• _EXERCISE_:
In the records below, find the line containing "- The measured" and the line containing "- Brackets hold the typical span"; please repeat exactly the lines from one to the other, both included, and nothing more.
**********
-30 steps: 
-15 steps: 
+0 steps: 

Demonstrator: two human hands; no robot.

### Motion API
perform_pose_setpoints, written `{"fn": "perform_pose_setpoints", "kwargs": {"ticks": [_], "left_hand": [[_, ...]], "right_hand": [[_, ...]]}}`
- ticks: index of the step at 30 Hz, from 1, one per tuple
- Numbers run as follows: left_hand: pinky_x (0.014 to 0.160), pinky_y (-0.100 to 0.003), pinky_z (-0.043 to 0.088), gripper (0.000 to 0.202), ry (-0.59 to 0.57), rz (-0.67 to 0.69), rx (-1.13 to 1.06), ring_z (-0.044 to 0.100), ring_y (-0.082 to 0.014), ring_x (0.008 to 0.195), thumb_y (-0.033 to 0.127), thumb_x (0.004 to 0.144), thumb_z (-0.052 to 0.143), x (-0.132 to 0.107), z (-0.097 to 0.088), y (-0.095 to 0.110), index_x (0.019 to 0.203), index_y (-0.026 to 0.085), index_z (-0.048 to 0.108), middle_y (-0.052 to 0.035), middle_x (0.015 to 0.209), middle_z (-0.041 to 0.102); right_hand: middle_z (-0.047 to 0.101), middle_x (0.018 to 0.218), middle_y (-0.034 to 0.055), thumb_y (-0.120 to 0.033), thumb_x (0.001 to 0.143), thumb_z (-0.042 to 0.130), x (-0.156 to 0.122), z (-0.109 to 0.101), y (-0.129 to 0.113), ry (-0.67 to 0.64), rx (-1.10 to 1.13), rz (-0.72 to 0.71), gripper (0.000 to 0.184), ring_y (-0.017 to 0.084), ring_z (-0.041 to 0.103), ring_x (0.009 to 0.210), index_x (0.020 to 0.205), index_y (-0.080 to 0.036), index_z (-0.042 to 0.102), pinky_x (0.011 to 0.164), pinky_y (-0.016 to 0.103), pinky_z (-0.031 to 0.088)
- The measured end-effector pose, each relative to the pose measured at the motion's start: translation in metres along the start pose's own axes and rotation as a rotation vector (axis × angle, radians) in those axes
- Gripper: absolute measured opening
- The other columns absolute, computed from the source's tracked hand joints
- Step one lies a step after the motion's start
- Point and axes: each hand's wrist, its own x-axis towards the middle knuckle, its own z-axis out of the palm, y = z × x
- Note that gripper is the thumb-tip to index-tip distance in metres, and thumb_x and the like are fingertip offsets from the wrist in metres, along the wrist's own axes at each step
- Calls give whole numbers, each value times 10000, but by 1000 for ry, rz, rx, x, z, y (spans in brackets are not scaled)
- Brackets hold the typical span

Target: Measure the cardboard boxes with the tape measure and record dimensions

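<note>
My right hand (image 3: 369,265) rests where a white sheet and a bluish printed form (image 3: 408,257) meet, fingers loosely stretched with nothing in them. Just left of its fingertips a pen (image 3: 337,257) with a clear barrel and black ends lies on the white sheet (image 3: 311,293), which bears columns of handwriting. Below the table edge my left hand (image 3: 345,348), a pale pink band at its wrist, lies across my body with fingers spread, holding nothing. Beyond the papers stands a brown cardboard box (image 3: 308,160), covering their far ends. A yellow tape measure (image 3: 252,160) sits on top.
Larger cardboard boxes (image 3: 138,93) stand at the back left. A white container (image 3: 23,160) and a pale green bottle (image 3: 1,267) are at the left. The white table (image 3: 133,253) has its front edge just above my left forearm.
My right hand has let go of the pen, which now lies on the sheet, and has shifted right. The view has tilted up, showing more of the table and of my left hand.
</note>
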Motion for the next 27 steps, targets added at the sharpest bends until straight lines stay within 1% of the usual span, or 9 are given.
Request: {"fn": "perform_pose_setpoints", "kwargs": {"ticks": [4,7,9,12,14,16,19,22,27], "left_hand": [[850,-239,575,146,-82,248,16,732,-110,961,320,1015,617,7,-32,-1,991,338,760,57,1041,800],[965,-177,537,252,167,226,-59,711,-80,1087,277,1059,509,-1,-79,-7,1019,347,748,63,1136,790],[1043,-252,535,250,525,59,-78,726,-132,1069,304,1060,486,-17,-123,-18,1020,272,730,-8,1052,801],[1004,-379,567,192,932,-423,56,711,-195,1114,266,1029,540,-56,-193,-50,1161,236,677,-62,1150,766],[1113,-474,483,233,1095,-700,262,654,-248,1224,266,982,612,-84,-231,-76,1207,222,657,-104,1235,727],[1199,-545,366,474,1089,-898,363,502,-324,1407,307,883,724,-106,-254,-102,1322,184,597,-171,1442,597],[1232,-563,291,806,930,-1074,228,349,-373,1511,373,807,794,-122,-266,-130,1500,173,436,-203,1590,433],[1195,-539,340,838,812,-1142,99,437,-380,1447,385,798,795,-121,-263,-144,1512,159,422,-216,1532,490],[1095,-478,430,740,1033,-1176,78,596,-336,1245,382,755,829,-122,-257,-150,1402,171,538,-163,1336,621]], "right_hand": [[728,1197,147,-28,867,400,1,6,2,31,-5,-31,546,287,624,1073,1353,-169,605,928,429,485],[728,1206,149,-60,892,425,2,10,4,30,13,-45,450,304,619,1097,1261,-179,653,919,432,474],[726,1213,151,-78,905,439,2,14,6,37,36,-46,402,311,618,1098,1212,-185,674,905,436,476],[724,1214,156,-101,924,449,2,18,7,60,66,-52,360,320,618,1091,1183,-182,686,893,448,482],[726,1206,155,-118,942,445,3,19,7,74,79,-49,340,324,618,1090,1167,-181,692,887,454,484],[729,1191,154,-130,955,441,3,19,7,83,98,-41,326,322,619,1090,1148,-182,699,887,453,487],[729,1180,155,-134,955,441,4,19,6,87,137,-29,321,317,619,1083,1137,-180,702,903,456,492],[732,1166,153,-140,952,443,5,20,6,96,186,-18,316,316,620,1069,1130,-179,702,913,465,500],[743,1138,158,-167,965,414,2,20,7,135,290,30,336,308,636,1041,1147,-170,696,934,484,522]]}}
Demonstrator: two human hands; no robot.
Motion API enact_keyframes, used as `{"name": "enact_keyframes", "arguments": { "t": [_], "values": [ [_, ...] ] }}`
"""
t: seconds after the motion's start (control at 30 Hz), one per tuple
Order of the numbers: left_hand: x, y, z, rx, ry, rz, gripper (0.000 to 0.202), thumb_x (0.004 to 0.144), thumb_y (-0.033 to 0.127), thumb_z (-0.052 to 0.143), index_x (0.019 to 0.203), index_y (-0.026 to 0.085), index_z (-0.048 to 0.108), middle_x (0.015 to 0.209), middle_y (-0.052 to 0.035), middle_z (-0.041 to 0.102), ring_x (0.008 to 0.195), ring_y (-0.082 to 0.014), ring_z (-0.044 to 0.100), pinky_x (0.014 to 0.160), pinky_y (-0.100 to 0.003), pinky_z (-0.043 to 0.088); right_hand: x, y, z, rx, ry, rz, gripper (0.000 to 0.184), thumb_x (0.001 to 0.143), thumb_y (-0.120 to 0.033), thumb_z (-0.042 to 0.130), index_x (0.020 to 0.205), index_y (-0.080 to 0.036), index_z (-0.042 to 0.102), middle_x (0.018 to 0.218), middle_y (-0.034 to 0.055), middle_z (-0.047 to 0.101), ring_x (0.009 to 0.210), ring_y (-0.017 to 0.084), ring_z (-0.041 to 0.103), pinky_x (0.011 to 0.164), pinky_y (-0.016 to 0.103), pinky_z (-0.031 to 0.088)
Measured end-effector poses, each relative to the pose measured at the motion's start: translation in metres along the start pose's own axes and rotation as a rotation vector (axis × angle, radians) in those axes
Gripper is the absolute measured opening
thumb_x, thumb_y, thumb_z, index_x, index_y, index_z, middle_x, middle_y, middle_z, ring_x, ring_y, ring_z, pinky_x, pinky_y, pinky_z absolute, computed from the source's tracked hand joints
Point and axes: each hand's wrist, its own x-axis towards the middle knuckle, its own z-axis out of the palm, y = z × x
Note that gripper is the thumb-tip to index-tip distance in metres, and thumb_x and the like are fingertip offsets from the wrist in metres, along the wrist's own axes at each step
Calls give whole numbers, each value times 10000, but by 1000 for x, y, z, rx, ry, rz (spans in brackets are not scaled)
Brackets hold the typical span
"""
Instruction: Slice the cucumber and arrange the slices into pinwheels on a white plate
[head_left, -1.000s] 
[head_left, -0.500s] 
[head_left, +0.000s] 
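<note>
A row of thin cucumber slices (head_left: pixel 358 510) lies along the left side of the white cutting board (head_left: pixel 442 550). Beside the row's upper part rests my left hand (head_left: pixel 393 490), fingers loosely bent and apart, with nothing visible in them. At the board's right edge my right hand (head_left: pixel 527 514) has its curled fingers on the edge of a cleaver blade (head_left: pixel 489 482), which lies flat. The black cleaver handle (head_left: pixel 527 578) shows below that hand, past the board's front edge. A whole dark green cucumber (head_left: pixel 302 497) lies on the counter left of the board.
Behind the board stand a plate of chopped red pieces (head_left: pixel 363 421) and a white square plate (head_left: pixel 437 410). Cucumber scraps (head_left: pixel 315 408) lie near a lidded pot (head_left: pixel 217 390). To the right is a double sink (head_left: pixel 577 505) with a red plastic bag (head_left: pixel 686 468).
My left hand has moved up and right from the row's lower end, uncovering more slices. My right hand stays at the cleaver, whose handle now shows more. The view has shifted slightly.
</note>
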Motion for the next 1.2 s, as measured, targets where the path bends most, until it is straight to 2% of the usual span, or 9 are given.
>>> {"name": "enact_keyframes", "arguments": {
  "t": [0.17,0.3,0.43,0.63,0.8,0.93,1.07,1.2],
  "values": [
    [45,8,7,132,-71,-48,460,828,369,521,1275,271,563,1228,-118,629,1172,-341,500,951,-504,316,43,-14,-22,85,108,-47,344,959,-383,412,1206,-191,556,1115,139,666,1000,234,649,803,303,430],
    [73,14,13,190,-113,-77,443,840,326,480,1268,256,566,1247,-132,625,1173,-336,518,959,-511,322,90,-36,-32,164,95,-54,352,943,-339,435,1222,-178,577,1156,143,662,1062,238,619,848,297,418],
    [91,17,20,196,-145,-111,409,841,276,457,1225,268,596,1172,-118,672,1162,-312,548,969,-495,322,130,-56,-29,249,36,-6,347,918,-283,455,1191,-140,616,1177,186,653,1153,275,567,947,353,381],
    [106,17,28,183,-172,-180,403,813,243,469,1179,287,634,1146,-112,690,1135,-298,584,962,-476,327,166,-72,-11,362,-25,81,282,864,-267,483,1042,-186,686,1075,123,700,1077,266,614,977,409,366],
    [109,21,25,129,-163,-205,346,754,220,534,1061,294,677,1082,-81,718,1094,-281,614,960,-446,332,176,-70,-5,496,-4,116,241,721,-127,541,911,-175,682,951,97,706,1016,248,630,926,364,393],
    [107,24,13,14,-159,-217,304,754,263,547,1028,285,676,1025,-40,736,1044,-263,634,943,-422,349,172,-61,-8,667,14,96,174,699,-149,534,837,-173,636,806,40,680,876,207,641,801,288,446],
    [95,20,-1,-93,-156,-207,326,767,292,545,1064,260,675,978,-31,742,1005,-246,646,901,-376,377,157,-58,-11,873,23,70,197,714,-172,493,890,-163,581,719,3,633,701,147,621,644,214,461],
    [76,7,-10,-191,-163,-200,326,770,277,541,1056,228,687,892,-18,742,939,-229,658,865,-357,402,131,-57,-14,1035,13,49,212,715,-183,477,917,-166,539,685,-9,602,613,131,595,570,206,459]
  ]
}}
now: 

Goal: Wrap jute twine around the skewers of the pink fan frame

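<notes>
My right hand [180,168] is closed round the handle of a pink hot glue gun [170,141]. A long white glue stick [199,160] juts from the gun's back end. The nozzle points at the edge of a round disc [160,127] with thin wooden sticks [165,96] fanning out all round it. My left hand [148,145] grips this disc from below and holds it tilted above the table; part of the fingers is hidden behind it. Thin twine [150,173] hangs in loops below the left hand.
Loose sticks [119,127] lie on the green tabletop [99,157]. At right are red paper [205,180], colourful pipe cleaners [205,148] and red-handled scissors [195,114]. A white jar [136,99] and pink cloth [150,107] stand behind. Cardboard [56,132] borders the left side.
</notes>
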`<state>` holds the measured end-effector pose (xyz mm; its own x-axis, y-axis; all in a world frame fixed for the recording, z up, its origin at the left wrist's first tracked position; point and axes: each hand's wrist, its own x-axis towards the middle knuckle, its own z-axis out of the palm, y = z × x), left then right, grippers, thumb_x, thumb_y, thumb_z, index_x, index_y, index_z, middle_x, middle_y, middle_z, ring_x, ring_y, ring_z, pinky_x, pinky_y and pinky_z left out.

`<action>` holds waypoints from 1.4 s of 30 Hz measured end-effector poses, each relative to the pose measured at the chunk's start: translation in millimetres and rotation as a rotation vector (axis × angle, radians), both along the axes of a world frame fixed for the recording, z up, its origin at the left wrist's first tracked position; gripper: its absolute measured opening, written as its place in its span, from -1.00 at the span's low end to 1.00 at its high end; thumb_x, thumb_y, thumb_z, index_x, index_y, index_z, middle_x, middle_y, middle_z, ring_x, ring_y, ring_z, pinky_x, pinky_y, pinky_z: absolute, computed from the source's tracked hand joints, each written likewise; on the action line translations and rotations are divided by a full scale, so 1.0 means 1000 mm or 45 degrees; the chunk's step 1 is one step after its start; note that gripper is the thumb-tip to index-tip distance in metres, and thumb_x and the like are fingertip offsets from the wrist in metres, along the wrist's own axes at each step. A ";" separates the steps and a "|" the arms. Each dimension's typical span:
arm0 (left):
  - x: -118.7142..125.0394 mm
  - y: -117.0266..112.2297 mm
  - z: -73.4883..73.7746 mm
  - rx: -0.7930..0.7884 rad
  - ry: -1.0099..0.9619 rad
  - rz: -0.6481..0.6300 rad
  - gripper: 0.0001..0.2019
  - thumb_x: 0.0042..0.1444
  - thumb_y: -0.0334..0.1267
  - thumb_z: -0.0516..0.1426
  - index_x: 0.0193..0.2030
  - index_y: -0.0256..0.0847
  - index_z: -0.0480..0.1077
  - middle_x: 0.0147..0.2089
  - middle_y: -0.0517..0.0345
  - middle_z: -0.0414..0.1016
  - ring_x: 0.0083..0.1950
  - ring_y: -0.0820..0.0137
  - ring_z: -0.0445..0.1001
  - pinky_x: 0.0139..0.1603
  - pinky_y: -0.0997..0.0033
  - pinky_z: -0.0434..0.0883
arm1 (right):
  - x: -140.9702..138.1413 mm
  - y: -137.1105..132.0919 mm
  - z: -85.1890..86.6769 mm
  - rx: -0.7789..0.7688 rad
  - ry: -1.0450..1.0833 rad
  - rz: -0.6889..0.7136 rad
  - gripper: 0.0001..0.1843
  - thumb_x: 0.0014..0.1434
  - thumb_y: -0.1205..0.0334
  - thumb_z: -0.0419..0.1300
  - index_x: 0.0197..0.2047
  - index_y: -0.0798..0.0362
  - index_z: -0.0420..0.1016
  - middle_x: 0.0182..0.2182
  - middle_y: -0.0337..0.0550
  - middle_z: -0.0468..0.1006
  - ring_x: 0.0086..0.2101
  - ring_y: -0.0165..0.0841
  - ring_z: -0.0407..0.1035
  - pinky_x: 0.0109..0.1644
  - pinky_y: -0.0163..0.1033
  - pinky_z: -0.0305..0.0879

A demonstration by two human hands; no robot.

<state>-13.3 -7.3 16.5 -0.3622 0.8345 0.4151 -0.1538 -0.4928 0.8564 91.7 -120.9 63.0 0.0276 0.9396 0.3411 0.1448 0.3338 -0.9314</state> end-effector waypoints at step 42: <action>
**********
• _RESULT OF THE TASK_:
- The measured end-effector pose, each relative to the pose measured at the motion's start: translation in metres along the start pose's own axes and rotation as a rotation vector (axis × angle, radians) in those axes
- Gripper: absolute measured opening
- The other columns absolute, computed from the source's tracked hand joints
- Step one lies a step after the motion's start
- Point and axes: each hand's wrist, its own x-axis towards the middle knuckle, its own z-axis out of the palm, y = z × x
- Note that gripper is the thumb-tip to index-tip distance in metres, and thumb_x and the like are fingertip offsets from the wrist in metres, along the wrist's own axes at each step
- Calls give whole numbers, each value times 10000, but by 1000 for ry, rz, rx, x, z, y (spans in brackets are not scaled)
- Brackets hold the typical span

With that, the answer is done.